**What to do**
Leave out the pictures and output the data verbatim.

**Dataset excerpt**
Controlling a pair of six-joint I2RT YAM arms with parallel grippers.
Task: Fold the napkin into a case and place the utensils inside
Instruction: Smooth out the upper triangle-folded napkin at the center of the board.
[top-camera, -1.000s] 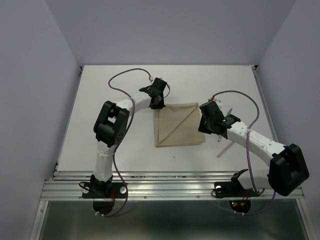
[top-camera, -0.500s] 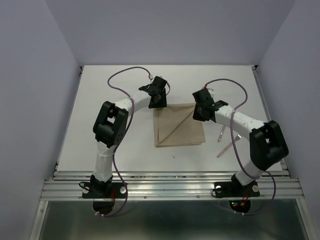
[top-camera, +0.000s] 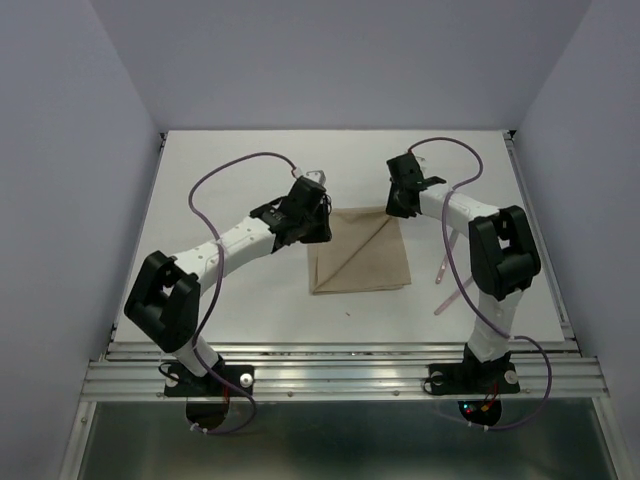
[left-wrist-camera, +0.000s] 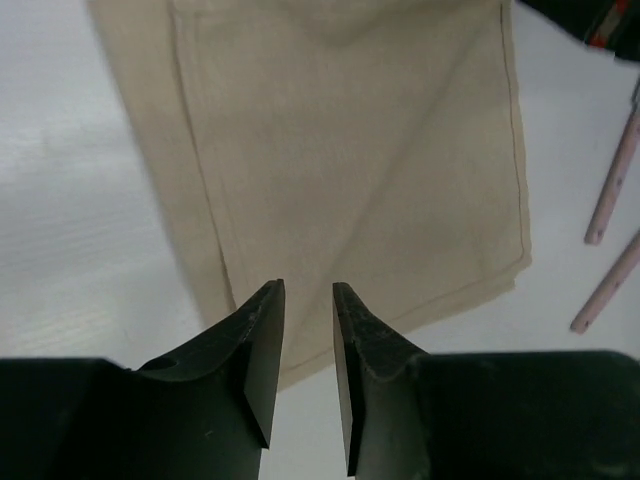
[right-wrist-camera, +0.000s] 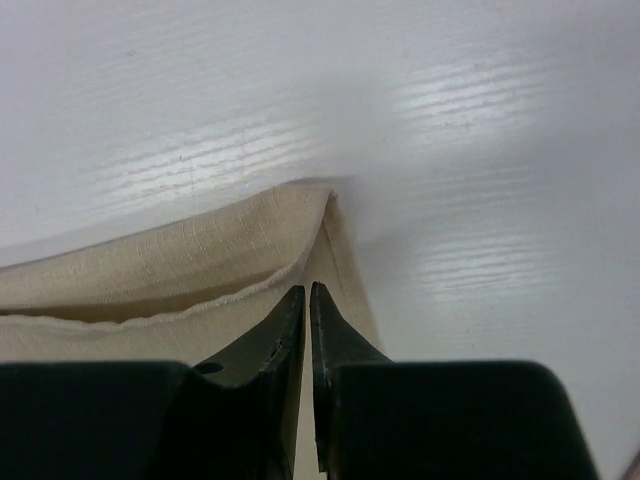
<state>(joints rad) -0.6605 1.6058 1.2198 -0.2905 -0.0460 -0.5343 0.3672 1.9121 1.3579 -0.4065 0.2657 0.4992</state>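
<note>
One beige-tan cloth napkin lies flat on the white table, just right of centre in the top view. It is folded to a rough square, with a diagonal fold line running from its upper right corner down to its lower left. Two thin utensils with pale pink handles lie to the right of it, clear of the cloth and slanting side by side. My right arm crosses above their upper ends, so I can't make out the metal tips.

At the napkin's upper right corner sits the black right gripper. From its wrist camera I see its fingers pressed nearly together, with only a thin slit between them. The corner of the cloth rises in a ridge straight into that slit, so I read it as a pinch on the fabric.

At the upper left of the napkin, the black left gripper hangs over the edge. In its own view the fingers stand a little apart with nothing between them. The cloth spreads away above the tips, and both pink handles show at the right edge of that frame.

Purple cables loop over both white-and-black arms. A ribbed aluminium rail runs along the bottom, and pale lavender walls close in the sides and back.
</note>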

**Expected answer**
Controlling a pair of six-joint I2RT YAM arms with parallel grippers.
Task: Fold the napkin into a case and place the utensils inside
Instruction: Smooth out the upper triangle-folded napkin at the center of the board.
[top-camera, -1.000s] 
[top-camera, -0.500s] 
[top-camera, +0.000s] 
[left-wrist-camera, +0.000s] 
[right-wrist-camera, +0.000s] 
<state>(joints rad) -0.6605 1.6058 1.2198 -0.2905 -0.0460 -0.5343 0.3672 1.9121 1.3579 -0.4065 0.2657 0.4992</state>
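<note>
One beige-tan cloth napkin lies flat on the white table, just right of centre in the top view. It is folded to a rough square, with a diagonal fold line running from its upper right corner down to its lower left. Two thin utensils with pale pink handles lie to the right of it, clear of the cloth and slanting side by side. My right arm crosses above their upper ends, so I can't make out the metal tips.

At the napkin's upper right corner sits the black right gripper. From its wrist camera I see its fingers pressed nearly together, with only a thin slit between them. The corner of the cloth rises in a ridge straight into that slit, so I read it as a pinch on the fabric.

At the upper left of the napkin, the black left gripper hangs over the edge. In its own view the fingers stand a little apart with nothing between them. The cloth spreads away above the tips, and both pink handles show at the right edge of that frame.

Purple cables loop over both white-and-black arms. A ribbed aluminium rail runs along the bottom, and pale lavender walls close in the sides and back.
</note>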

Nothing further remains in this exercise.